Um ein strafbares Verhalten im Straßenverkehr unter §99 Abs2 litc StVO subsumieren zu können, bedarf es eines zusätzlichen zutretenden Sachverhaltselementes, welches die Feststellung rechtfertigt, daß die Tat unter besonders gefährlichen Verhältnissen begangen worden ist. Als solche besonders gefährlichen Verhältnisse kommen bei Überschreitung der zulässigen Höchstgeschwindigkeit insbesondere beeinträchtigte Sichtverhältnisse, ungünstige Fahrbahnbeschaffenheit, starkes Verkehrsaufkommen, der Verlauf und die Breite der Straße sowie die körperliche und die geistige Verfassung des Lenkers in Betracht.

Die Behörde erster Instanz hat, gestützt auf die Motive für die Erlassung der Geschwindigkeitsbeschränkung abstrakt, besonders gefährliche Verhältnisse angenommen.
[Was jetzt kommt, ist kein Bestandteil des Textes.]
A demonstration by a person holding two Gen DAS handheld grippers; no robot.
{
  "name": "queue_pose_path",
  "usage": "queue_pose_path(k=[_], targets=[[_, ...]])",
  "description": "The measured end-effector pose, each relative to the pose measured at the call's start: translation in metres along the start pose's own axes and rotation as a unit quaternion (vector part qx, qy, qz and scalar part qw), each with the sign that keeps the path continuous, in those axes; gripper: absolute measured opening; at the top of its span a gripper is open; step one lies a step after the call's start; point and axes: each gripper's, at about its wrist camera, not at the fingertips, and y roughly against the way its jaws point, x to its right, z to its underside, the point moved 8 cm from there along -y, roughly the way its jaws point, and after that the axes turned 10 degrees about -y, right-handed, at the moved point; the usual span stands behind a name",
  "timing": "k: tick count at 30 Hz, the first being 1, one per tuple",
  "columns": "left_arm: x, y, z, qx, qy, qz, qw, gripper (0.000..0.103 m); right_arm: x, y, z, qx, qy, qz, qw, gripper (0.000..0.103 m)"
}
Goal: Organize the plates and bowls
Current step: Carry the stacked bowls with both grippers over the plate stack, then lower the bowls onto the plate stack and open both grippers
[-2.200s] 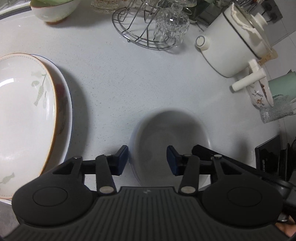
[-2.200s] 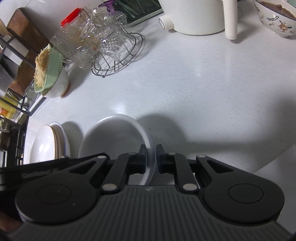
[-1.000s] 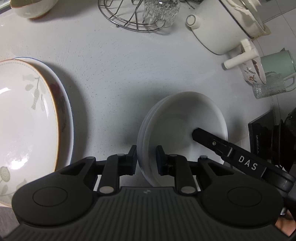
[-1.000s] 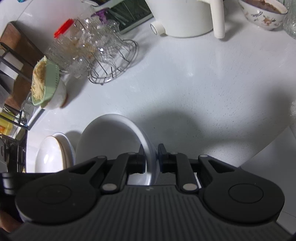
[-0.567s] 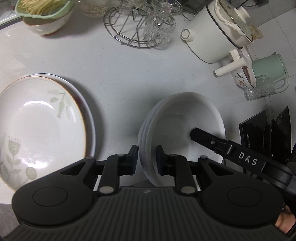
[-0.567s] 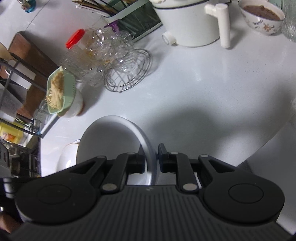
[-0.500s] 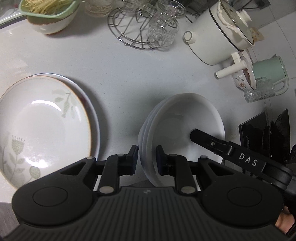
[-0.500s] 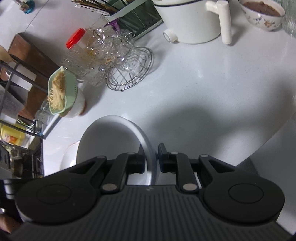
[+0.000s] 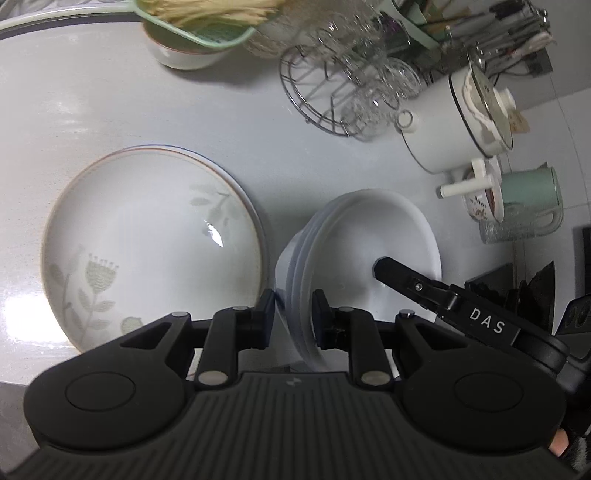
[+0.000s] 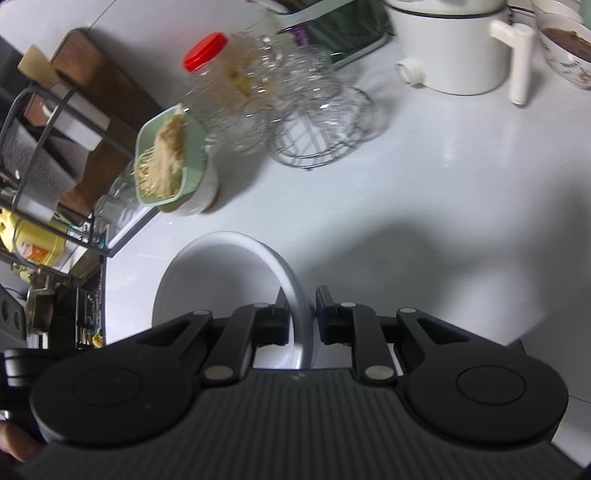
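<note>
Two claws on one load: my left claw (image 9: 293,314) is clamped on the near rim of the stacked white bowls (image 9: 369,236), and my right claw (image 10: 301,317) pinches the opposite rim. The stack seems to ride clear of the bench (image 9: 110,110), just right of the flowered plates (image 9: 147,236), though I can't be sure it's lifted. To do this well I'd keep both claws level and moving together, so the nested bowls don't slide apart. I'd judge the rims slick, so no twisting. Beyond the plates sits a noodle strainer (image 9: 199,22); the glass rack (image 9: 351,92) and white pot (image 9: 461,122) crowd the far side, so I'd stay low and near.
</note>
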Motion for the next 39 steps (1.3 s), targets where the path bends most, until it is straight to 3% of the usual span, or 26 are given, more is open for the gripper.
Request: queue_pose_path(k=[9,18,31,36,39], targets=[[-0.046,0.026,-0.001,0.043,0.046,-0.004,0.998,0.024,-0.046,-0.024,0.011,-0.021,0.041,-0.013,0.999,0.018],[-0.091,0.025,0.009,0.063,0.087,-0.032,0.9937,0.024,-0.071,-0.063,0.032,-0.072,0.081,-0.004,0.994,0.018],[-0.128,0.006,0.018,0.039,0.1,-0.07,0.9917,0.03,-0.089,-0.112,0.062,-0.13,0.129,0.037,0.982,0.019],[-0.134,0.004,0.018,0.027,0.092,-0.057,0.9938,0.031,-0.089,-0.116,0.065,-0.131,0.126,0.05,0.982,0.018],[-0.135,0.007,0.015,0.029,0.081,-0.046,0.9953,0.04,-0.089,-0.113,0.066,-0.121,0.119,0.062,0.984,0.018]])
Eine solche abstrakte Gefährdung darf aber nicht mit dem Vorliegen besonders gefährlicher Verhältnisse im Sinne des §99 Abs2 litc StVO gleichgesetzt werden. Die im Spruch und in der Begründung getroffene Feststellung, daß der Tatort in unmittelbarer Nähe einer Bushaltestelle und mehrerer Hauszufahrten gelegen ist, genügt für die Annahme besonders gefährlicher Verhältnisse nicht. Eigene Wahrnehmungen des Meldungslegers in dieser Richtung fehlen (es wurde ein Radarfoto ausgearbeitet) und auch auf dem Lichtbild sind weder Fußgänger erkennbar, noch Hinweise für besonders ungünstige Straßen- oder Witterungsverhältnisse. Auch das Vorbringen der Berufungswerberin "in einer gewissen Notstandssituation gehandelt" zu haben, ist nicht geeignet, ihre körperliche oder geistige Verfassung beim Lenken in Frage zu stellen. Bei ihrem Vorbringen handelt es sich vielmehr um eine bloße Schutzbehauptung. Die Geschwindigkeitsüberschreitung auf der Fahrt Richtung G**** (und weiter nach Z*****) ist wohl kaum geeignet, einen oder mehrere nach der behaupteten Gerichtsverhandlung in Zwettl angesetzte Termine bei Gerichten in Wien rechtzeitig wahrzunehmen. Auch kann einer rechtskundigen Person - die Berufungswerberin ist Konzipentin in einer Anwaltskanzlei - wohl nicht ernstlich unterstellt werden, die Einhaltung eines Verhandlungstermines als Notstand im Sinne des §6 VStG geltend zu machen, ist doch Merkmal des Notstandes eine unmittelbar drohende Gefahr für das Leben, die Freiheit oder das Vermögen.

 

Eine Herabsetzung der Geldstrafe wurde angesichts des Strafrahmens (Höchststrafe gemäß §99 Abs3 lita StVO S 10.000,-- anstelle S 30.000,-- bei Anwendung des §99 Abs2 litc StVO) nicht in Erwägung gezogen. Eine Überschreitung der höchstzulässigen Geschwindigkeit um mehr als 80 % kann nicht so wie es im Berufungsvorbringen geschieht, als "geringe Übertretung" bagatellisiert werden, erfordert vielmehr eine strenge Bestrafung. Dabei erscheint das Strafausmaß von S 2.000,-- auch bei Annahme ungünstigster Einkommens- und Vermögensverhältnisse (Konzipientin ohne Prüfung, monatlich S 15.000,-- netto) als durchaus schuldangemessen.

 

Gemäß §54b Abs3 VStG hat die Bezirkshauptmannschaft xx die Möglichkeit, auf Ansuchen der Bestraften Zahlungserleichterungen, dh einen angemessenen Aufschub oder Teilzahlungen zu bewilligen.